__STORED DATA__.

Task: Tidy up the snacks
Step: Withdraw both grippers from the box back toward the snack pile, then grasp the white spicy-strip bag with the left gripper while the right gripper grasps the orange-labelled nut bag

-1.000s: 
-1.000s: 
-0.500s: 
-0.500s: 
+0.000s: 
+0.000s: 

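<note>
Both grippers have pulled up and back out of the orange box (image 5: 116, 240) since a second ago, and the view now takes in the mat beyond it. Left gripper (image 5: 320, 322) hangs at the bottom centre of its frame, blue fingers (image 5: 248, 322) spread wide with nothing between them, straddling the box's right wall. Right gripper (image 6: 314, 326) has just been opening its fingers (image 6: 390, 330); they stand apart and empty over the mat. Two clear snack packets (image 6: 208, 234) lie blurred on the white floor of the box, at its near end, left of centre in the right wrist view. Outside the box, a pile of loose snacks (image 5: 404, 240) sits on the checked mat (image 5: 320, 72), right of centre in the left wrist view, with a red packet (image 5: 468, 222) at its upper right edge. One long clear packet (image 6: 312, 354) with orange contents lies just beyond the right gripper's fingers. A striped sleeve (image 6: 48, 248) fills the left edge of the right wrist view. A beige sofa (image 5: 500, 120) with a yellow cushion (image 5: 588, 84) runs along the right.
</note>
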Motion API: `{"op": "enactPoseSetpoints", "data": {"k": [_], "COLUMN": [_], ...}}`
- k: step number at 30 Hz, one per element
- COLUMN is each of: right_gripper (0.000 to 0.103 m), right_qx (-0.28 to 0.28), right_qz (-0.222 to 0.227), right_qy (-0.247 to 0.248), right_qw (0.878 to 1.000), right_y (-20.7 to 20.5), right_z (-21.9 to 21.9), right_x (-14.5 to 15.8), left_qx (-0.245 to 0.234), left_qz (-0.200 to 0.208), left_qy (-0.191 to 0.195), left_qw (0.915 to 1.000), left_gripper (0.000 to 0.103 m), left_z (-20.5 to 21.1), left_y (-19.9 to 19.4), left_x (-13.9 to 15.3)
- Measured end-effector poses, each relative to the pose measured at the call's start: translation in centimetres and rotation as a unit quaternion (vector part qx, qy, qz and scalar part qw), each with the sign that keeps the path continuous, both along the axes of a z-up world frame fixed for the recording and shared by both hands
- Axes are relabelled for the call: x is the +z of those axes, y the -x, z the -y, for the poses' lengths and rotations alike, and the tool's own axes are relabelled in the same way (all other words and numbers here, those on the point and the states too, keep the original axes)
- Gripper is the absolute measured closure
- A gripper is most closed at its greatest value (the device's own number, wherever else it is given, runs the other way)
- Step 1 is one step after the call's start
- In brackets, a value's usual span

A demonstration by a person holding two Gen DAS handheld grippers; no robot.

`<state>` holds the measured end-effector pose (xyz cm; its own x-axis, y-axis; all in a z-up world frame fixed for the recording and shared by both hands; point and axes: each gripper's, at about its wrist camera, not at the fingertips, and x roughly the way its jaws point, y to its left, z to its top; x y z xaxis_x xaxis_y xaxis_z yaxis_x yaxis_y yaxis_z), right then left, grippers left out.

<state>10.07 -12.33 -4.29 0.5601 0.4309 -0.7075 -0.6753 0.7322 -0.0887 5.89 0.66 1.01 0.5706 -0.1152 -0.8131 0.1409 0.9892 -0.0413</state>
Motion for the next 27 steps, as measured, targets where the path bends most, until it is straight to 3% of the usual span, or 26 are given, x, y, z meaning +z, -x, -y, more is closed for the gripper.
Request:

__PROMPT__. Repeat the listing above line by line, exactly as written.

__SOLUTION TO THE PROBLEM__.
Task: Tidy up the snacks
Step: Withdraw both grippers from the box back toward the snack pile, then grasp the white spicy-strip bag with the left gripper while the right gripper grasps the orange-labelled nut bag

-1.000s: 
-1.000s: 
-0.500s: 
-0.500s: 
+0.000s: 
+0.000s: 

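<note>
Both grippers have pulled up and back out of the orange box (image 5: 116, 240) since a second ago, and the view now takes in the mat beyond it. Left gripper (image 5: 320, 322) hangs at the bottom centre of its frame, blue fingers (image 5: 248, 322) spread wide with nothing between them, straddling the box's right wall. Right gripper (image 6: 314, 326) has just been opening its fingers (image 6: 390, 330); they stand apart and empty over the mat. Two clear snack packets (image 6: 208, 234) lie blurred on the white floor of the box, at its near end, left of centre in the right wrist view. Outside the box, a pile of loose snacks (image 5: 404, 240) sits on the checked mat (image 5: 320, 72), right of centre in the left wrist view, with a red packet (image 5: 468, 222) at its upper right edge. One long clear packet (image 6: 312, 354) with orange contents lies just beyond the right gripper's fingers. A striped sleeve (image 6: 48, 248) fills the left edge of the right wrist view. A beige sofa (image 5: 500, 120) with a yellow cushion (image 5: 588, 84) runs along the right.
</note>
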Motion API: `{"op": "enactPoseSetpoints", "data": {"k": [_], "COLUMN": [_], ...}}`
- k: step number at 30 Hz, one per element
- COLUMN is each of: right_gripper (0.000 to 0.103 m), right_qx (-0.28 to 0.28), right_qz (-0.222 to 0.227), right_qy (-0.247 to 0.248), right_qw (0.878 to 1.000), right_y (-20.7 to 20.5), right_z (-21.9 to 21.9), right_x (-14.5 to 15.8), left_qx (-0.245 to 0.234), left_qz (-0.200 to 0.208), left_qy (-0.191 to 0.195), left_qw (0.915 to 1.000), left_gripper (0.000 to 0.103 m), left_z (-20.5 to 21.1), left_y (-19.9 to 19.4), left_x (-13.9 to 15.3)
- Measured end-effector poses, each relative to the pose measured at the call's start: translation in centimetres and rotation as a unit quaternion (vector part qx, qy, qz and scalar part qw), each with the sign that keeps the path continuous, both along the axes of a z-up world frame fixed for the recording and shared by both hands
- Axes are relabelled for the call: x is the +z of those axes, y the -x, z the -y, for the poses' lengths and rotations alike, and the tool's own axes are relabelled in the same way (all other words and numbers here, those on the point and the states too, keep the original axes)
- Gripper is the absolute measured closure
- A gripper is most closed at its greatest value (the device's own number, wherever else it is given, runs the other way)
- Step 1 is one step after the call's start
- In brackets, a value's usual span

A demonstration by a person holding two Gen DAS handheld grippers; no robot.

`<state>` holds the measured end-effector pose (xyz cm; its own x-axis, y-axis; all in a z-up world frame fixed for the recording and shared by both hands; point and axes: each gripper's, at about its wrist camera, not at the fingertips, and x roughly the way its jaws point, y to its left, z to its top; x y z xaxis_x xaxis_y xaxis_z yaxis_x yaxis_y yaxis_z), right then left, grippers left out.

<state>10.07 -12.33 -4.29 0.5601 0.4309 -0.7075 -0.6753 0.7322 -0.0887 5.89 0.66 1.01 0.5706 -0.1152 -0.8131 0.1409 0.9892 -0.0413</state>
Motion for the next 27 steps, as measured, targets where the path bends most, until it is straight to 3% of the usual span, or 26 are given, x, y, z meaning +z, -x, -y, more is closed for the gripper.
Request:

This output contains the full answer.